:: WHAT TO WORK ON ::
In the material below, find the line with "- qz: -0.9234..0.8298" and the line with "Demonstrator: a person", then output those two lines and every line between them, exactly.

- - - - -

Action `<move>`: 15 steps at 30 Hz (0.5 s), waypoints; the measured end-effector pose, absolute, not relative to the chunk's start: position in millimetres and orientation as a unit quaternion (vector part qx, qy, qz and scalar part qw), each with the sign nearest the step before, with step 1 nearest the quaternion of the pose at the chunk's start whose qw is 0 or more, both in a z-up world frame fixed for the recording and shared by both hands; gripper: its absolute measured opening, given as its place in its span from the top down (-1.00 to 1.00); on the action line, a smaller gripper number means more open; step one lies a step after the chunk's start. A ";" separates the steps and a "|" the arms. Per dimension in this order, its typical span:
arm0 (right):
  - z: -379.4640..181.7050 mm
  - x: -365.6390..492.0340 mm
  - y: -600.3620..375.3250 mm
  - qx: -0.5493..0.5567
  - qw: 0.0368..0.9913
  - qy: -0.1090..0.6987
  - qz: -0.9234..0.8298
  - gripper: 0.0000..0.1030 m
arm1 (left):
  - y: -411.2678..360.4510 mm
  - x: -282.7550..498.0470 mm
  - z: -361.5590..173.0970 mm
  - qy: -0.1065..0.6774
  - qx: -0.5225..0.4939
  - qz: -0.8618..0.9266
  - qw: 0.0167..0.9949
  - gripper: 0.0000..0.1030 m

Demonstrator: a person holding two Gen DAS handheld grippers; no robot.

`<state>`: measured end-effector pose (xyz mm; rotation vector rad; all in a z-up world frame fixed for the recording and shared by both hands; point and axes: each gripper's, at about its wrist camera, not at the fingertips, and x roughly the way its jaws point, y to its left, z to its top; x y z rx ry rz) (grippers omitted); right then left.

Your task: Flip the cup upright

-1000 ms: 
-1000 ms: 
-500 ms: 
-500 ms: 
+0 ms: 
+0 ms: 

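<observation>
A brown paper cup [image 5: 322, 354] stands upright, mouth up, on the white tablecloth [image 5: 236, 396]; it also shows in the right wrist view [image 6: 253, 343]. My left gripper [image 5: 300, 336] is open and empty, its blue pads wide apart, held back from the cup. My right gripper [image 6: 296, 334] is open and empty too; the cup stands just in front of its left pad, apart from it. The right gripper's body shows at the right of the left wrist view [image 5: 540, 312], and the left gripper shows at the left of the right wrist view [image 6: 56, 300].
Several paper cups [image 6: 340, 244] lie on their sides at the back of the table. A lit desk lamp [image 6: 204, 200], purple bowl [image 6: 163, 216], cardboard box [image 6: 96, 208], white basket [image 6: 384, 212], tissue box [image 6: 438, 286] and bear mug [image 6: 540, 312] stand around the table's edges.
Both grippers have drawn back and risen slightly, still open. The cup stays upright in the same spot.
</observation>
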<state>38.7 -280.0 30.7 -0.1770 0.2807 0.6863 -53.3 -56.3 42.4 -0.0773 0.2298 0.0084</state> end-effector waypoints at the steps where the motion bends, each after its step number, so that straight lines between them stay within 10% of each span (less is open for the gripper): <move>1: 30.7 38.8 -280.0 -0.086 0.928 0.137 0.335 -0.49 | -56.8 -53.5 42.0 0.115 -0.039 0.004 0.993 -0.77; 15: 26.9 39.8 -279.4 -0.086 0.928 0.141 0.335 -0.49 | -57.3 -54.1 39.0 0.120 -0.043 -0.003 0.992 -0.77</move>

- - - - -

:: ANSWER BELOW ::
  - qz: -0.9234..0.8298
  - gripper: 0.0000..0.1030 m
arm1 (left):
  - y: -411.2678..360.4510 mm
  - x: -282.7550..498.0470 mm
  - z: -361.5590..173.0970 mm
  - qy: -0.1065..0.6774
  - qx: -0.5225..0.4939
  - qz: -0.8618..0.9266
  - qw: 0.0167..0.9949
  - gripper: 0.0000..0.1030 m

Demonstrator: a person holding two Gen DAS handheld grippers; no robot.

This finishes the output for the exercise.